**Exercise:** All of the data below must be reproduced word for word, but without its images.

#### Given records ####

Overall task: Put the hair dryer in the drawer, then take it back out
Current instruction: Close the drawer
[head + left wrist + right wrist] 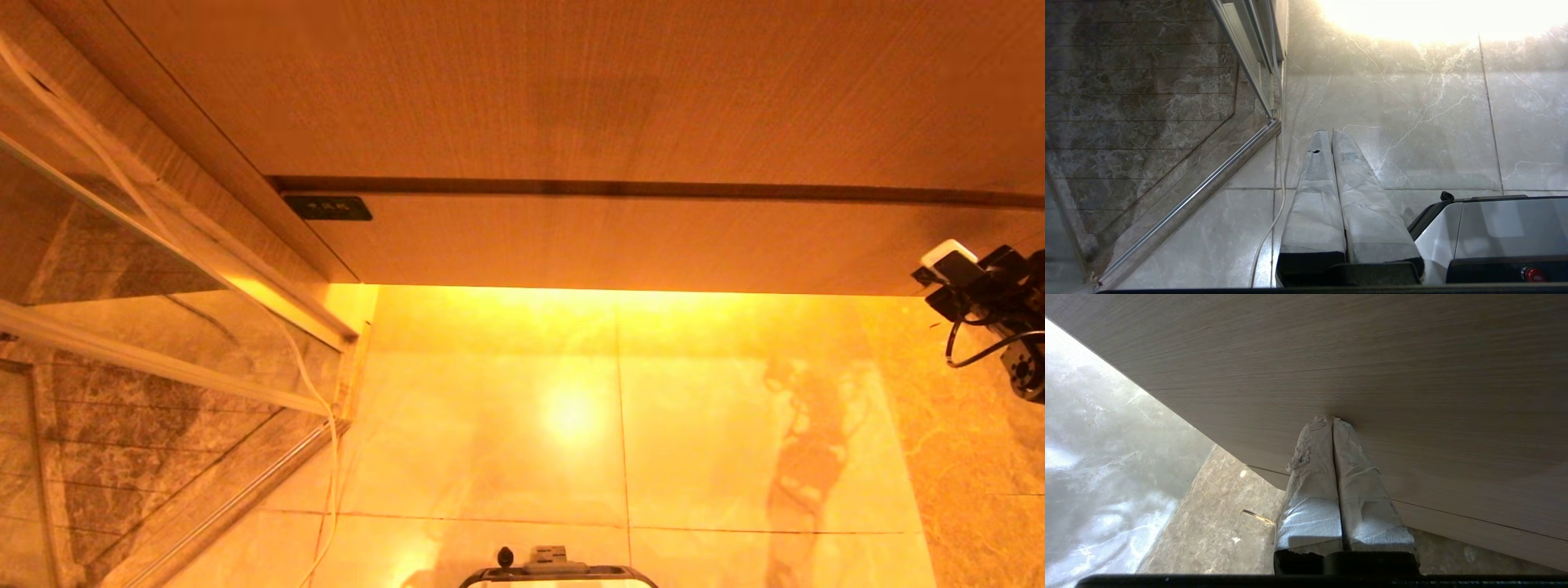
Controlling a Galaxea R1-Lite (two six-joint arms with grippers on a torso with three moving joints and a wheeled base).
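While fronted shut: one drawer (620, 241) | two end effectors (both closed)

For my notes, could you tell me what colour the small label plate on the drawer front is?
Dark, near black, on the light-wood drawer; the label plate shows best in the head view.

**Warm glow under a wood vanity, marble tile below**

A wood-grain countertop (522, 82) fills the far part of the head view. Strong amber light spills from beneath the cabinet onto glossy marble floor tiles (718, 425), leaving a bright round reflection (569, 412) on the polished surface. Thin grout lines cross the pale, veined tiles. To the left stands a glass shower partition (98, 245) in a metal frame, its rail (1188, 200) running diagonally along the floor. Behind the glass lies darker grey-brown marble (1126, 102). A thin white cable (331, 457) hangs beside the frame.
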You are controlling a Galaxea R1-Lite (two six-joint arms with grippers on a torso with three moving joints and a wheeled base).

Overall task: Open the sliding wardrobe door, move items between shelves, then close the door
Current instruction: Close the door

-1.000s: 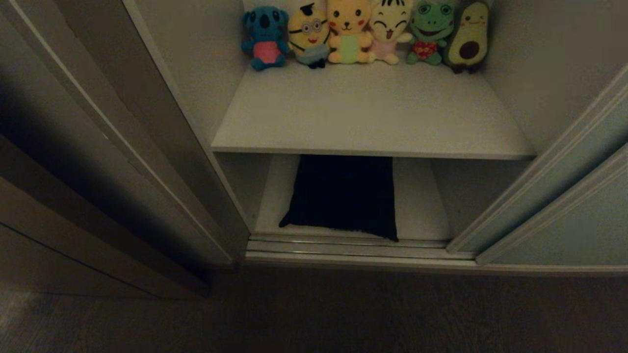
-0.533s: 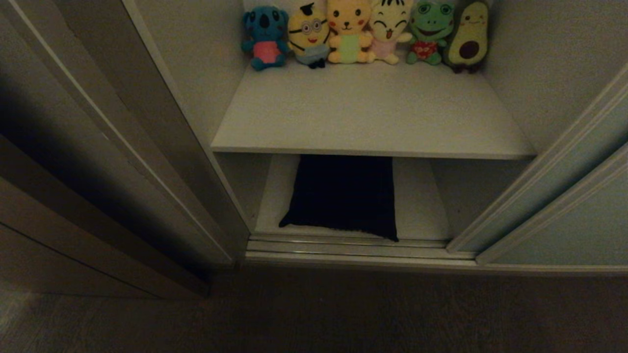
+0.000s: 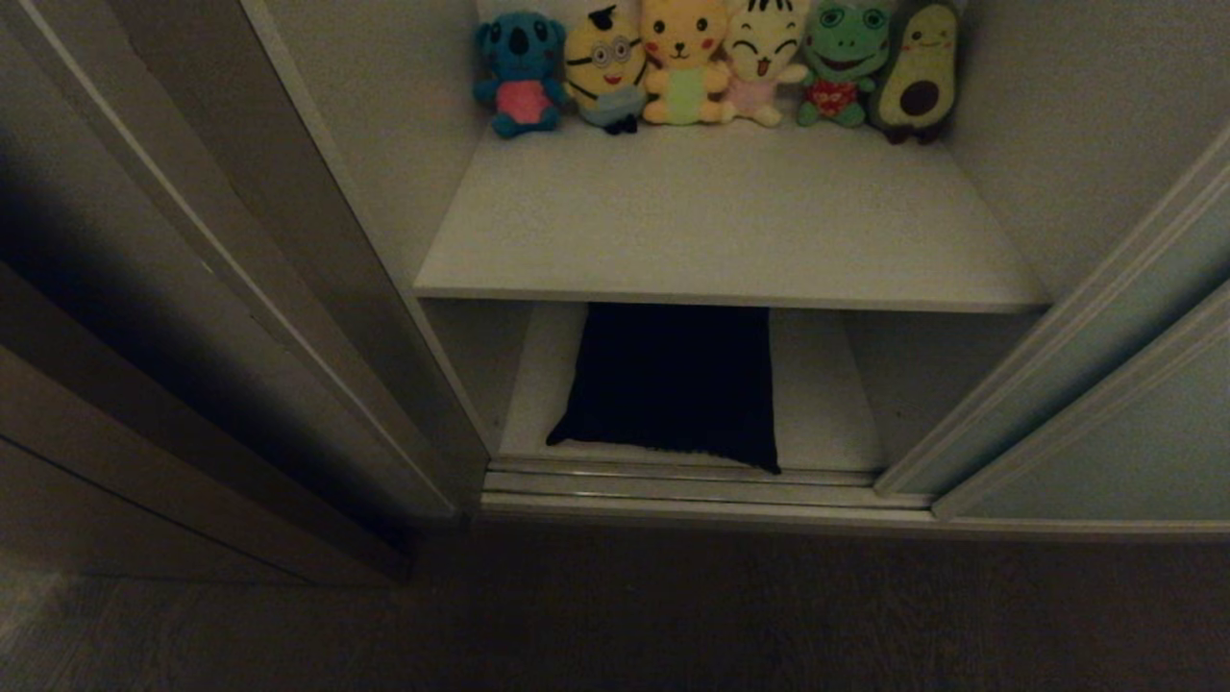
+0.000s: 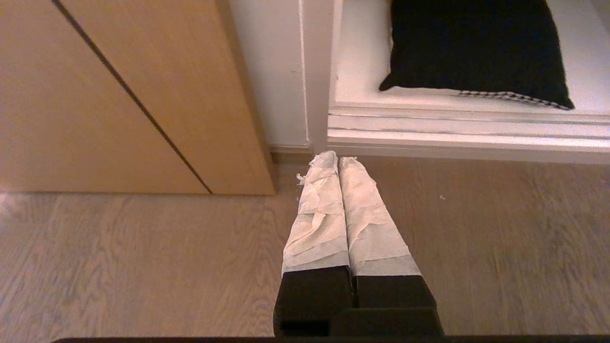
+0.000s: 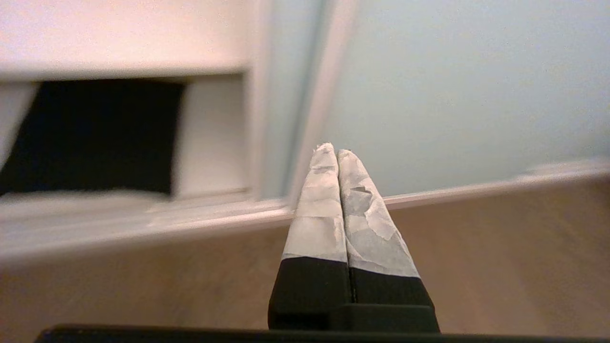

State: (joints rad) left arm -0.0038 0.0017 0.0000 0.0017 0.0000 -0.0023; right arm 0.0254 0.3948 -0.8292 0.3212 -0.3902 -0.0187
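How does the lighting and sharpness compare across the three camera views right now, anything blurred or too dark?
Head view: dim overall, deep shadow beside the wardrobe at left, the black garment nearly featureless. Left wrist view: bright and sharp, floor grain and the left gripper crisp. Right wrist view: well lit, but the sliding wardrobe door and floor are smeared, while the right gripper is sharp.

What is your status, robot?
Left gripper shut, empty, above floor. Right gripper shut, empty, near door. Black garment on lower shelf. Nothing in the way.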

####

**Exercise answer:**
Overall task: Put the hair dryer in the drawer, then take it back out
Current instruction: Close the drawer
[head + left wrist + right wrist] 
Controlling a Galaxea R1-Lite (two six-joint arms with grippers on a torso with three moving joints and a wheeled base).
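While fronted shut: one drawer (620, 241) | two end effectors (both closed)

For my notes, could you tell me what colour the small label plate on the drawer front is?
Dark, near black, on the light-wood drawer; the label plate shows best in the head view.

**Warm glow under a wood vanity, marble tile below**

A wood-grain countertop (522, 82) fills the far part of the head view. Strong amber light spills from beneath the cabinet onto glossy marble floor tiles (718, 425), leaving a bright round reflection (569, 412) on the polished surface. Thin grout lines cross the pale, veined tiles. To the left stands a glass shower partition (98, 245) in a metal frame, its rail (1188, 200) running diagonally along the floor. Behind the glass lies darker grey-brown marble (1126, 102). A thin white cable (331, 457) hangs beside the frame.
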You are controlling a Galaxea R1-Lite (two six-joint arms with grippers on a torso with three moving joints and a wheeled base).

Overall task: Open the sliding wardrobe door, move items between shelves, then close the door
Current instruction: Close the door

-1.000s: 
-0.533s: 
+0.000s: 
+0.000s: 
+0.000s: 

State: (joints rad) left arm -0.0038 0.0017 0.0000 0.0017 0.0000 -0.0023; right arm 0.0254 0.3948 -0.8292 0.3212 -0.3902 -0.0187
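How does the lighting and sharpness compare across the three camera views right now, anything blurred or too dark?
Head view: dim overall, deep shadow beside the wardrobe at left, the black garment nearly featureless. Left wrist view: bright and sharp, floor grain and the left gripper crisp. Right wrist view: well lit, but the sliding wardrobe door and floor are smeared, while the right gripper is sharp.

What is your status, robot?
Left gripper shut, empty, above floor. Right gripper shut, empty, near door. Black garment on lower shelf. Nothing in the way.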

This output is complete.